* What to work on
Every line containing the word "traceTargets" must be pulled from the records.

* Provided records
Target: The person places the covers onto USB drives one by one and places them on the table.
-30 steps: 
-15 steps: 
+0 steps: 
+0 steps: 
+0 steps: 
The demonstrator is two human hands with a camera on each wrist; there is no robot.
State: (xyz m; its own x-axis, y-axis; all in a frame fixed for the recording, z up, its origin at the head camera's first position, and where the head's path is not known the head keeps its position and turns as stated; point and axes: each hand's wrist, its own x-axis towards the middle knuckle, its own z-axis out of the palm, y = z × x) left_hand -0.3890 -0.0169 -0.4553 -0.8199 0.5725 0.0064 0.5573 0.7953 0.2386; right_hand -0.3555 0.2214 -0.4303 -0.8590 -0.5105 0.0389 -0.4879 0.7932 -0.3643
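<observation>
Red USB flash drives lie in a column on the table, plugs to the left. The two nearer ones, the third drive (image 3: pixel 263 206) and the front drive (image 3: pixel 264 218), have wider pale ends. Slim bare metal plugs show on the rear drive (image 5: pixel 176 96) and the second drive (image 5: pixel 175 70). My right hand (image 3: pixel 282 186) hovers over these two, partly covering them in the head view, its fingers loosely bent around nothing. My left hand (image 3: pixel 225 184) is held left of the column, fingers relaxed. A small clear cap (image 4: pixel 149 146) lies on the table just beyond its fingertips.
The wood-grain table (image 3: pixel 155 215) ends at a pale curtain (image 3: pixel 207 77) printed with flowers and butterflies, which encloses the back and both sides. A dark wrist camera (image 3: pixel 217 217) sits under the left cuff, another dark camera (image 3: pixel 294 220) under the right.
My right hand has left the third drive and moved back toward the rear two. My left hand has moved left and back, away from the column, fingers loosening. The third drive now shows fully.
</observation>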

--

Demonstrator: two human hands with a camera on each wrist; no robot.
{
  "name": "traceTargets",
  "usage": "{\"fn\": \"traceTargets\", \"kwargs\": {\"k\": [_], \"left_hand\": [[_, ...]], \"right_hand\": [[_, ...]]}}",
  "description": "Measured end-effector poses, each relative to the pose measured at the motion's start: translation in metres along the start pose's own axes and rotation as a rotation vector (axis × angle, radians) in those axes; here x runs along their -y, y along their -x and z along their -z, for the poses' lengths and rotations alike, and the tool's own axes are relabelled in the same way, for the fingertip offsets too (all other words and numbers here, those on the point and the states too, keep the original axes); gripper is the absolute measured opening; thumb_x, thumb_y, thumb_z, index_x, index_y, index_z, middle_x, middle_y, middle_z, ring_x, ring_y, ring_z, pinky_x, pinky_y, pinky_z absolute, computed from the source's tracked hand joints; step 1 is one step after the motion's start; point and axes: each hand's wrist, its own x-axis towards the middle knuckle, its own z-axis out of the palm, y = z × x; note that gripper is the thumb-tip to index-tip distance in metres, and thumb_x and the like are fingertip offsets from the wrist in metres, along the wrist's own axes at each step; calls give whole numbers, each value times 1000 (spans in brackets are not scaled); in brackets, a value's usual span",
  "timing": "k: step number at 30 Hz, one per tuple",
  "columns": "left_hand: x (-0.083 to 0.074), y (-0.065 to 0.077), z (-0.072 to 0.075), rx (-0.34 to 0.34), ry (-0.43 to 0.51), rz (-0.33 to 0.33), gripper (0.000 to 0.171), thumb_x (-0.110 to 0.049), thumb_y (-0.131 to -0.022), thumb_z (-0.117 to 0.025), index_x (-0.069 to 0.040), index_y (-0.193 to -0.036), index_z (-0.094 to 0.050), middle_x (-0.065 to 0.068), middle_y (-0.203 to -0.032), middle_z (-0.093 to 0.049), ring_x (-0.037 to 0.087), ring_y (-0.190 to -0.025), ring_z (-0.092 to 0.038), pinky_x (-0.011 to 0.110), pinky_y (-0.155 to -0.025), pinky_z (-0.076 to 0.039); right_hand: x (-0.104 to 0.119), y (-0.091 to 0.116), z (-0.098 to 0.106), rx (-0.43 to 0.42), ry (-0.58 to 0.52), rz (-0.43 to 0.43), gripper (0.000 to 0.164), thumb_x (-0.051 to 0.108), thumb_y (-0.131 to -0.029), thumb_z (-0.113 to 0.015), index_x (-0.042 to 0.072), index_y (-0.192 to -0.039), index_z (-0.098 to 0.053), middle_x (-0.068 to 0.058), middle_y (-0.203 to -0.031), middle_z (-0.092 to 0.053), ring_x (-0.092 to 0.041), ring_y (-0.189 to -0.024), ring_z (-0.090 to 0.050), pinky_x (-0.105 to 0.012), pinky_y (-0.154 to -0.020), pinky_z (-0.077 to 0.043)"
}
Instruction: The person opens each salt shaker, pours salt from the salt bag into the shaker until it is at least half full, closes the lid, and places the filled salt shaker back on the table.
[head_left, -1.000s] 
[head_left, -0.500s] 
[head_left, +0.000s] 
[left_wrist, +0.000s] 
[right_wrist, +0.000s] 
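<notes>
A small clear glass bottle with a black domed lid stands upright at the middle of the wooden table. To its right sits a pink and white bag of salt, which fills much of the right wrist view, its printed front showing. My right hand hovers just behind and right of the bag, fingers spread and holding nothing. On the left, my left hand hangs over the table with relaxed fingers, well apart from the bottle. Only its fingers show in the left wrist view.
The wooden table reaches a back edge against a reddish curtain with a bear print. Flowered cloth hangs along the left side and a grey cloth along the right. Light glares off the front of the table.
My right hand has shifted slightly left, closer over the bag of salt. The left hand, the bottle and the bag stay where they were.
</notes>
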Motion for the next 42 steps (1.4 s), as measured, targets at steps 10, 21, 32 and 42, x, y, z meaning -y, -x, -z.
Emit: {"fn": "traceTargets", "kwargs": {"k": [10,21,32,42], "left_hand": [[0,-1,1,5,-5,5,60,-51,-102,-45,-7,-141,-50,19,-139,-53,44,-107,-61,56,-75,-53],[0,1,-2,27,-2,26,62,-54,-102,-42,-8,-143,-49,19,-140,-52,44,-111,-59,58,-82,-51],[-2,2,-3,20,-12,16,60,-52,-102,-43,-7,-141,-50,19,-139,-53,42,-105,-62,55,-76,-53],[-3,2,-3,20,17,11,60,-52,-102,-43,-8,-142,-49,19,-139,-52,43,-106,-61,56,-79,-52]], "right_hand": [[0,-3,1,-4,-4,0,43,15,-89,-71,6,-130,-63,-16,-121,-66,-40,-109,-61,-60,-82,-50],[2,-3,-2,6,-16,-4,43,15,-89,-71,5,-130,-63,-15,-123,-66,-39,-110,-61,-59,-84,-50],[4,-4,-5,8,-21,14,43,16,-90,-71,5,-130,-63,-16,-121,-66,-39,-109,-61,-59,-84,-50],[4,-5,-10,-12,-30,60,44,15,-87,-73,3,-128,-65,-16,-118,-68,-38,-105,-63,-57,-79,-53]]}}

* Written response
  "name": "traceTargets",
  "usage": "{\"fn\": \"traceTargets\", \"kwargs\": {\"k\": [_], \"left_hand\": [[_, ...]], \"right_hand\": [[_, ...]]}}",
Emit: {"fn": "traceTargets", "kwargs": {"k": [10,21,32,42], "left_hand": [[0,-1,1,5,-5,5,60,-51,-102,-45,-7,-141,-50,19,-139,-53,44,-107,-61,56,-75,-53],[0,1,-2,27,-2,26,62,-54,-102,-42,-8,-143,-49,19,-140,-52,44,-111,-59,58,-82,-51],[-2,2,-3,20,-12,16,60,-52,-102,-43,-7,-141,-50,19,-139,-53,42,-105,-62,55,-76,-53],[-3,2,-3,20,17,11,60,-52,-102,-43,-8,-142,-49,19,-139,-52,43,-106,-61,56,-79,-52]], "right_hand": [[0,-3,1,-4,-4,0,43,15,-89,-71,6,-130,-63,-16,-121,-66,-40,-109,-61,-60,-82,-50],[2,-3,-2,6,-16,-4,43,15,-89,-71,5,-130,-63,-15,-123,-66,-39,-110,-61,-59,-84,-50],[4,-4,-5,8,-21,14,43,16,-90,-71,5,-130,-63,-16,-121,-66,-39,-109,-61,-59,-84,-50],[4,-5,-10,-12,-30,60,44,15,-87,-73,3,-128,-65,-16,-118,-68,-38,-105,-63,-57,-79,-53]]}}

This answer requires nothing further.